Ветер, дувший с севера, крепчал. Дундертак посмотрел на запад, где догорала вечерняя заря. Еще недавно горизонт пылал, словно огромный огненный парус. К ночи ветер, может быть, установится. Хорошо бы. Тогда он уже завтра к вечеру привезет домой вырученные за рыбу деньги. Их ждали, чтобы заплатить за аренду промысловых вод.

Наевшись досыта бутербродов и допив кофе, Дундертак поднялся, вытащил из-под банки мачту вместе со свернутым парусом. Потом вставил мачту в основание, выбрал ванты и тщательно закрепил их. И, наконец, поднял передний парус и поставил шпринтов под большим углом. Устройство было, конечно, примитивным, но другого Дундертак пока не знал. Он научился ходить под парусами именно таким образом, и ходил, надо сказать, на довольно большие расстояния.

Ветер тут же подхватил и понес лодку. Но, прежде чем взяться за румпель, Дундертак открыл дверь рубки. Христофор пулей выскочил оттуда и кинулся другу в объятия. Похоже было, что звереныш рехнулся. Он всхлипывал, фыркал, сморкался и, казалось, не знал, что еще сделать, чтобы с наибольшей убедительностью выразить свой восторг. На всякий случай он проделал все коленца, какие только мог изобрести. Когда же программа была исчерпана, Малыш улегся рядом с Дундертаком, доверчиво сунув нос ему под мышку.

Тем временем Дундертак вытравил шкоты и распустил шпринтовый парус. Ветер дул чудесный — в самый раз для маленького рыбачьего парусника. Если он продержится всю ночь, обратная поездка будет одним удовольствием. Настроение у Дундертака было отличное.

Он сунул Малышу сухарь. Выдренок сел на хвост и, неуклюже держа сухарь в передних лапах, стал грызть его, слизывая с усов крошки. Сухари, морковку и молоко Христофор любил больше всего на свете.

На востоке взошла луна, большая и яркая.

Справа глубоко в море вдавались отвесные уступы Екатерининских Скал. С наветренной стороны лежал остров Бэкхольм и мрачная, похожая на тюрьму, Галерная Верфь.
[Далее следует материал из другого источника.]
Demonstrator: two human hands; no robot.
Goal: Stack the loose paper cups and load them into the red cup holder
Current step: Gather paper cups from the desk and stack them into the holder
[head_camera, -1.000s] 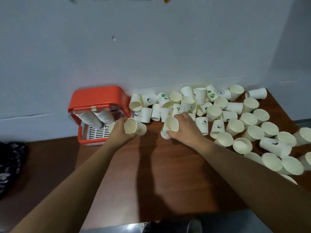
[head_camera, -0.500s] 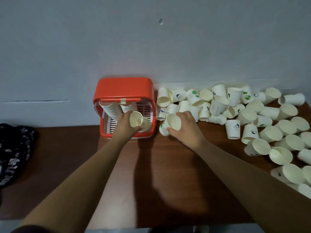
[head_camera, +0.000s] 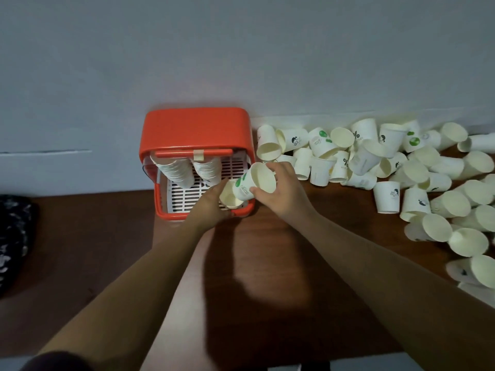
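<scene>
Loose paper cups [head_camera: 367, 159] lie heaped on the worktop [head_camera: 267, 277] along the wall [head_camera: 241, 49], the nearest ones just beside the right side of the red cup holder [head_camera: 195, 129]. Your right grip [head_camera: 280, 192] is curled round a green-printed cup [head_camera: 255, 180], tilted with its mouth towards you. Its base meets the mouth of a second cup [head_camera: 229, 197], which your left grip [head_camera: 210, 206] holds from the left. Both cups hang over the holder's front right corner. Inside the holder, two cup stacks [head_camera: 178, 171] take up the left and middle, over a white slotted tray [head_camera: 184, 195]. A dark patterned cloth [head_camera: 13, 236] lies well apart at the far left.
</scene>
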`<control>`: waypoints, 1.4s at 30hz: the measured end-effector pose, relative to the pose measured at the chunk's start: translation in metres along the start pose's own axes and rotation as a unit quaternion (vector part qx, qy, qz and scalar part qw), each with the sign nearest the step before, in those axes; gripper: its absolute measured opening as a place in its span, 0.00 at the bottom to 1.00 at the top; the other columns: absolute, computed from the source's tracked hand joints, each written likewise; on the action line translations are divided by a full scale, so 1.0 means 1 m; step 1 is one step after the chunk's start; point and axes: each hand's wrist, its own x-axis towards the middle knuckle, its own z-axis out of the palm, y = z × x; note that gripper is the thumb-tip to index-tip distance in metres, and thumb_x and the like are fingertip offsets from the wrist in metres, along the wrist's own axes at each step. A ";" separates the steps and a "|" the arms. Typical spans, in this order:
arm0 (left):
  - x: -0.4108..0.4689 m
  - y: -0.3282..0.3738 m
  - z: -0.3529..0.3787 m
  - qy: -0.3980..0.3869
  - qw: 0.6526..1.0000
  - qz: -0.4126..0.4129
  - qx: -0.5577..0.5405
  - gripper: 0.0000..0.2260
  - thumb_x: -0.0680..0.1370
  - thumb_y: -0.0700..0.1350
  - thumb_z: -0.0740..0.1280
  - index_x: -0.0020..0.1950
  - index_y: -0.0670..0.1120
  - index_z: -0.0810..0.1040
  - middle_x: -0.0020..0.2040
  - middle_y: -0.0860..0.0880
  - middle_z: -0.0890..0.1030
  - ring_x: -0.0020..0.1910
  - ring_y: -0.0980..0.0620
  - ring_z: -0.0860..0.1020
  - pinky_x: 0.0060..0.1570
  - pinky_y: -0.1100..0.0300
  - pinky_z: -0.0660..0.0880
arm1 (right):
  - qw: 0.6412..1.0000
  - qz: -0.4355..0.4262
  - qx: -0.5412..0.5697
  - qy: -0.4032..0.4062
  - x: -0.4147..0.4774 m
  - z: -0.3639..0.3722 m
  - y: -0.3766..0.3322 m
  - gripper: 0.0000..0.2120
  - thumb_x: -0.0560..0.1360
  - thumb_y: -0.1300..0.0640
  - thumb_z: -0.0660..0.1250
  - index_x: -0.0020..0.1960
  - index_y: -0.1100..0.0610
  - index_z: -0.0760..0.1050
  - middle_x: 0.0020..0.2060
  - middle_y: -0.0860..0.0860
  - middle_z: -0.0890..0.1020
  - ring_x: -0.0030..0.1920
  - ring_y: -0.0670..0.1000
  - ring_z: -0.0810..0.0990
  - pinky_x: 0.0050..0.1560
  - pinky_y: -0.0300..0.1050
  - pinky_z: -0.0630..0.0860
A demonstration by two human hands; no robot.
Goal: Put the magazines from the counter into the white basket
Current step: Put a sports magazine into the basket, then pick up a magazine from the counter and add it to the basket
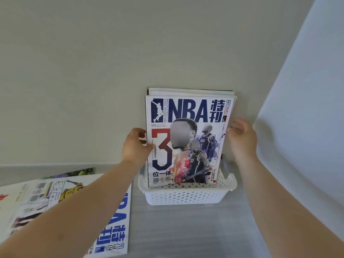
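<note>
Several glossy basketball magazines (pixel 188 138) are standing in the white perforated plastic basket (pixel 186 197); left hand (pixel 135 146) is gripping the front one's edge, right hand (pixel 242 136) is hovering loose-fingered; more flat magazines (pixel 74 207) are waiting on the grey counter (pixel 186 229).

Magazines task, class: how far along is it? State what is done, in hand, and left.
Done: magazines already stand upright in the white basket. In hand: the left hand grips the front magazine; the right hand is open beside it. Left: magazines on the counter.

A home room, probably a living space

A plain pale wall (pixel 93 71) stands behind a grey counter (pixel 186 229); sports magazines (pixel 61 202) lie on the left, and a small white basket (pixel 186 199) of household kind stands against the wall.
</note>
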 end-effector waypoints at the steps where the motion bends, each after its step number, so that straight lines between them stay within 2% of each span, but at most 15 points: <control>1: -0.001 -0.002 0.003 -0.003 1.000 0.014 0.007 0.18 0.72 0.38 0.67 0.60 0.45 0.69 0.57 0.47 0.76 0.50 0.50 0.75 0.47 0.58 0.71 | 1.000 0.010 -0.004 0.009 0.003 0.002 0.004 0.19 0.74 0.65 0.59 0.65 0.59 0.66 0.63 0.56 0.73 0.59 0.52 0.74 0.52 0.34 0.67; 3: -0.004 -0.006 0.010 -0.039 0.998 0.038 0.045 0.22 0.75 0.40 0.63 0.67 0.48 0.63 0.62 0.47 0.75 0.55 0.47 0.76 0.51 0.55 0.71 | 0.999 0.040 0.011 -0.004 0.004 0.008 0.010 0.23 0.75 0.65 0.57 0.70 0.57 0.59 0.67 0.56 0.69 0.62 0.52 0.71 0.54 0.33 0.63; 4: -0.007 -0.008 0.013 -0.058 0.995 0.042 0.069 0.22 0.76 0.41 0.60 0.68 0.49 0.60 0.63 0.46 0.75 0.56 0.45 0.76 0.52 0.53 0.71 | 0.998 0.045 0.018 -0.026 0.003 0.012 0.013 0.23 0.75 0.65 0.56 0.69 0.57 0.59 0.67 0.55 0.70 0.59 0.51 0.73 0.54 0.36 0.65; 7: -0.009 -0.012 0.021 -0.061 0.989 0.037 0.129 0.21 0.78 0.43 0.56 0.69 0.48 0.55 0.61 0.43 0.75 0.54 0.40 0.76 0.48 0.53 0.70 | 0.997 0.026 0.019 -0.066 -0.001 0.029 0.015 0.20 0.73 0.69 0.54 0.62 0.56 0.66 0.59 0.54 0.76 0.44 0.46 0.75 0.40 0.38 0.70; 11: -0.005 -0.008 0.025 -0.035 0.985 0.019 0.169 0.18 0.79 0.48 0.53 0.66 0.43 0.59 0.57 0.41 0.78 0.51 0.39 0.77 0.44 0.54 0.69 | 0.998 0.012 0.040 -0.038 0.000 0.035 0.015 0.23 0.70 0.71 0.52 0.62 0.56 0.68 0.56 0.54 0.78 0.47 0.50 0.75 0.37 0.37 0.69; 15: -0.007 -0.008 0.022 -0.022 0.975 0.054 0.212 0.18 0.79 0.50 0.53 0.66 0.44 0.60 0.57 0.42 0.78 0.51 0.41 0.77 0.48 0.54 0.69 | 0.998 -0.011 0.022 -0.060 -0.002 0.026 0.018 0.21 0.71 0.70 0.53 0.60 0.54 0.68 0.55 0.52 0.78 0.54 0.53 0.77 0.51 0.48 0.75; 18: -0.009 -0.010 0.015 -0.047 0.977 0.050 0.201 0.21 0.78 0.50 0.54 0.69 0.46 0.57 0.62 0.45 0.76 0.56 0.44 0.76 0.55 0.52 0.69 | 0.996 -0.025 -0.002 -0.081 -0.006 0.023 0.010 0.23 0.72 0.71 0.55 0.64 0.54 0.64 0.55 0.48 0.76 0.50 0.44 0.77 0.45 0.32 0.73; 19: -0.012 -0.012 0.010 -0.056 0.980 0.044 0.187 0.23 0.78 0.50 0.55 0.71 0.47 0.55 0.65 0.46 0.73 0.60 0.44 0.74 0.60 0.50 0.69 | 0.997 -0.024 -0.004 -0.076 -0.009 0.022 0.007 0.24 0.72 0.71 0.56 0.66 0.55 0.61 0.57 0.49 0.75 0.52 0.44 0.77 0.46 0.30 0.71; 22: -0.029 -0.021 -0.015 -0.052 0.988 0.027 0.143 0.25 0.77 0.50 0.58 0.72 0.49 0.54 0.72 0.47 0.66 0.67 0.46 0.68 0.67 0.48 0.65 | 1.000 0.015 -0.012 -0.010 -0.025 0.019 0.000 0.28 0.74 0.68 0.56 0.71 0.56 0.52 0.70 0.55 0.65 0.68 0.53 0.66 0.62 0.40 0.63; 24: -0.048 -0.033 -0.039 -0.042 0.990 0.019 0.130 0.24 0.77 0.49 0.60 0.71 0.51 0.57 0.71 0.48 0.66 0.67 0.46 0.68 0.67 0.49 0.66 | 0.999 0.015 -0.033 0.021 -0.045 0.017 -0.003 0.28 0.74 0.67 0.56 0.71 0.56 0.53 0.71 0.56 0.63 0.69 0.55 0.63 0.66 0.47 0.62; 27: -0.088 -0.062 -0.086 -0.043 0.993 -0.013 0.114 0.20 0.76 0.47 0.61 0.68 0.52 0.64 0.68 0.48 0.70 0.60 0.47 0.74 0.58 0.53 0.73 | 0.997 -0.038 -0.072 0.007 -0.090 0.022 -0.010 0.24 0.73 0.68 0.58 0.68 0.58 0.60 0.68 0.59 0.67 0.66 0.57 0.67 0.65 0.47 0.63; 30: -0.138 -0.100 -0.140 -0.031 0.992 -0.072 0.098 0.16 0.76 0.45 0.62 0.64 0.50 0.70 0.62 0.47 0.76 0.53 0.50 0.77 0.47 0.60 0.73 | 0.988 -0.077 -0.113 -0.071 -0.149 0.038 -0.014 0.21 0.72 0.68 0.60 0.65 0.60 0.64 0.64 0.59 0.71 0.59 0.60 0.73 0.62 0.52 0.69; 33: -0.192 -0.139 -0.197 -0.003 0.983 -0.141 0.116 0.13 0.75 0.43 0.63 0.59 0.48 0.75 0.61 0.47 0.78 0.56 0.48 0.76 0.50 0.63 0.68 | 0.965 -0.113 -0.157 -0.179 -0.217 0.059 -0.012 0.20 0.71 0.69 0.62 0.62 0.62 0.67 0.63 0.60 0.72 0.60 0.58 0.71 0.62 0.52 0.66; 36: -0.238 -0.173 -0.245 0.022 0.972 -0.197 0.127 0.12 0.74 0.42 0.65 0.57 0.45 0.76 0.60 0.45 0.79 0.57 0.46 0.76 0.55 0.59 0.69 | 0.910 -0.147 -0.234 -0.309 -0.288 0.078 -0.001 0.22 0.73 0.63 0.62 0.66 0.59 0.65 0.70 0.56 0.66 0.71 0.54 0.61 0.70 0.47 0.56; 42: -0.291 -0.222 -0.321 0.061 0.960 -0.213 0.170 0.13 0.72 0.40 0.66 0.57 0.43 0.77 0.62 0.43 0.76 0.60 0.43 0.74 0.58 0.55 0.68 | 0.799 -0.167 -0.324 -0.479 -0.417 0.103 0.025 0.26 0.76 0.48 0.58 0.70 0.47 0.53 0.74 0.46 0.50 0.74 0.48 0.47 0.73 0.44 0.45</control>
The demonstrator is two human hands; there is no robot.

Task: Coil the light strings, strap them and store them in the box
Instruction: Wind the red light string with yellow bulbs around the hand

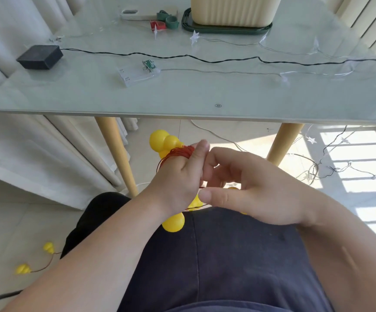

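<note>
- Head view: the left hand (178, 174) was low in the middle, in front of the person's lap, with the red-wire light string (180, 153) wound as a coil around its fingers, so it gripped the coil.
- One cluster of yellow bulbs (162, 140) stuck out at 11 o'clock from this hand, and another bulb hung at 6 o'clock under it.
- The right hand (256, 190) was just beside it at 3 o'clock, fingers curled, the index tip touching the left thumb. A thin strand of the wire ran toward this hand, but I cannot tell if it pinched the strand.
- More bulbs of the string lay on the floor at 7 o'clock.
- On the glass table (182, 97), at 12 o'clock and well apart from the hands, the cream box (232, 12) stood on a dark green lid (225, 29).
- The red and green straps (166, 22) lay at 9 o'clock from the box.
- A black battery case (39, 57) with its black wire, and a clear battery case (137, 74), lay nearer.
</note>
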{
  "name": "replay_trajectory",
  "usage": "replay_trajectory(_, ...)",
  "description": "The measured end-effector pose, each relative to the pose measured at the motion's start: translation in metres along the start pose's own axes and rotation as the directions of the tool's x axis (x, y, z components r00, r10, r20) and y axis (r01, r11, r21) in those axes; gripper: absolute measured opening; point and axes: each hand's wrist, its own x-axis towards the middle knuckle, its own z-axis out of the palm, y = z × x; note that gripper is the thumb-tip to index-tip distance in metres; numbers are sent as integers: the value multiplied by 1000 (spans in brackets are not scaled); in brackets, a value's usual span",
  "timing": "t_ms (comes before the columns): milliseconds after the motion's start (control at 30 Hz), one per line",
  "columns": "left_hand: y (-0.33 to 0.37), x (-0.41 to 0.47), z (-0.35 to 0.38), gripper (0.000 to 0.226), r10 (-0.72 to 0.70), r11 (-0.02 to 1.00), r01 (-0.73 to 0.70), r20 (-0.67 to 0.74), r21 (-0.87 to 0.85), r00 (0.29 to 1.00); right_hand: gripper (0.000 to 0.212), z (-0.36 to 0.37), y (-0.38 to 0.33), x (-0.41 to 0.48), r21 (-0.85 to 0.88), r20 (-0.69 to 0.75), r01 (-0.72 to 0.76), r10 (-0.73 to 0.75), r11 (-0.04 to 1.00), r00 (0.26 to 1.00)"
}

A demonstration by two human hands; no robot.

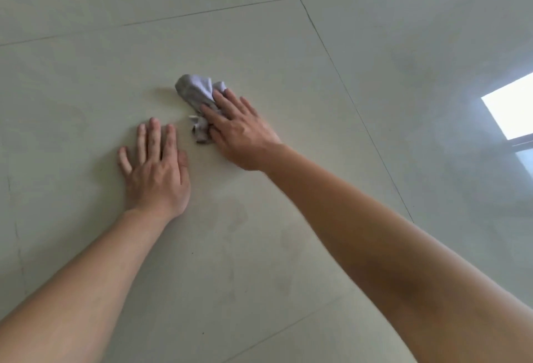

Лодка вышла за пределы гавани. Мерцающие огни Стокгольма оставались все дальше за кормой, дрожа и расплываясь в темной струе кильватера.

Путь лежал на остров. До чего же приятно возвращаться домой, зная, что с честью выполнил порученное тебе дело. Выручка за салаку была хорошая, и в кошельке у Дундертака лежала весьма приличная сумма. Эти деньги пойдут в счет арендной платы, которую каждый рыбак их острова, совершенно так же, как рыбаки всех других островов Сермландских шхер, должен выплачивать своему графу за право ловить рыбу в воде, которую господь бог сотворил для всех.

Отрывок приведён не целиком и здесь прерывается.